Я устыдилась. Мой сарказм по поводу неслучившегося был для нее невидим, как призраки на поэтических чтениях в студии Поэтессы. Она была искренна и следовала даосскому принципу недеяния настолько, что ценила неслучившееся гораздо выше того, что имело неосторожность произойти.
В другой раз я застала ее, измазанную гипсом. Она подвела меня к стене и гордо продемонстрировала плоды рук своих. Из стены торчали две белые скульптурные ладони. На одной из них был шестой палец, который рос прямо из линии жизни. Принцесса взяла со стола пульт, нажала кнопку – и из гипсовых рук шарахнул удалой дискотечный k-pop. «Я сделала колонки из слепков своих ладоней!»
А на противоположной стене у нее висели часы.
– Подойди к ним, – велела Принцесса. – Рассмотри внимательно.
Я подошла и уставилась на часы. Они казались мне совершенно заурядными. Ну часы. Ну тикают. Я в упор не видела никакой хитрости и не знала, как реагировать, когда часы вдруг затикали так громко и гулко, будто в них билось взволнованное сердце. Я обернулась к Принцессе – часы тут же успокоились. Я развернулась к часам – сердце заколотилась опять.
– Что с ними?
– Это «Чувствительные часы». Они нуждаются в человеческом внимании. Но в то же время настолько стеснительны и скрытны, что, если кто-то смотрит на них дольше пяти секунд, начинают громогласно тикать и волноваться, пока человек не отвернется.
«Как ты, да?» – промолчала я.
Еще какое-то время она была занята диваном, который запоминает сидящего, а потом «дышит», повторяя форму и движения человека вмятинами. Принцесса заставляла меня часами на нем сидеть, а потом дни напролет возилась с непостижимой инженерией, пока не научила диван вести себя так, будто я на нем уже сижу.
– Зачем? – спросила я, глядя, как диван трансформирует вмятины, когда мой невидимый призрак меняет позу.
– Ну, например, туда можно посадить твою голограмму.
– Ты создала мою голограмму?!
– Нет, что ты! Кто я, по-твоему?
– Я не знаю… Но если ты научила диван «сидеть, как я», то, по мне, отсюда один шаг до создания моей голограммы.
– Далась мне твоя голограмма! Вот же ты…
– Ну так я и спрашиваю – а зачем тебе такой диван? Почему ты возишься с… что бы это ни было?..
– Не знаю. Просто интересно. Прикинь? Диван принимает форму человека в его отсутствие?!
Я прикидывала и так и эдак, но загадочность действий Принцессы от этого лишь росла. Ее тяга к бесполезному поражала меня.
Наконец, был еще долгострой.

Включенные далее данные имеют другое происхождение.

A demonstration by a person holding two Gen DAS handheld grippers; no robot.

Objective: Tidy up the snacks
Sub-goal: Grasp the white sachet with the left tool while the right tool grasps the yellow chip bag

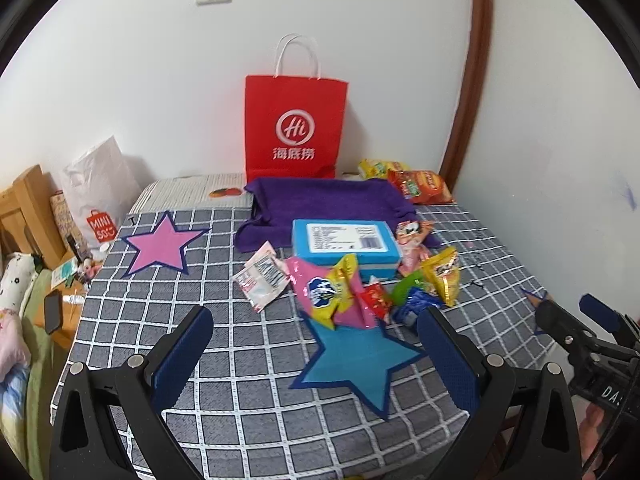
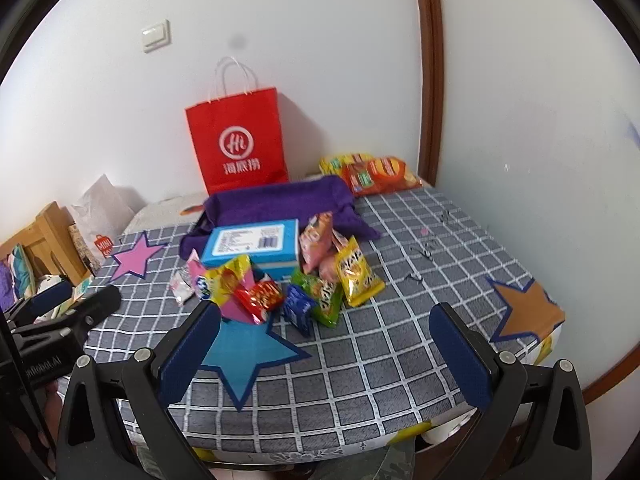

Принцесса держала в студии хомячка и неделями строила для него лабиринт. Лабиринт выглядел, как волшебный хомячий Диснейленд. В нем мигали лампочки и стрелки, пищали игрушки, крутились гипнотические спирали, срабатывали пружины, катились шарики и струились миниатюрные водопады. Хомячок исправно карабкался через препоны, выигрывал джекпот в одноруком бандите, тыкался в тупики, выбирался из них, крутился в колесе, грыз морковку, пока чашечка весов не опустеет и не поднимется, открывая дальнейший путь, толкал дверцы, шел по клавишам, наигрывая Моцарта, и когда он добирался наконец до семечек на выходе, то казался мне Брюсом Уиллисом, который преодолел все и спас мир.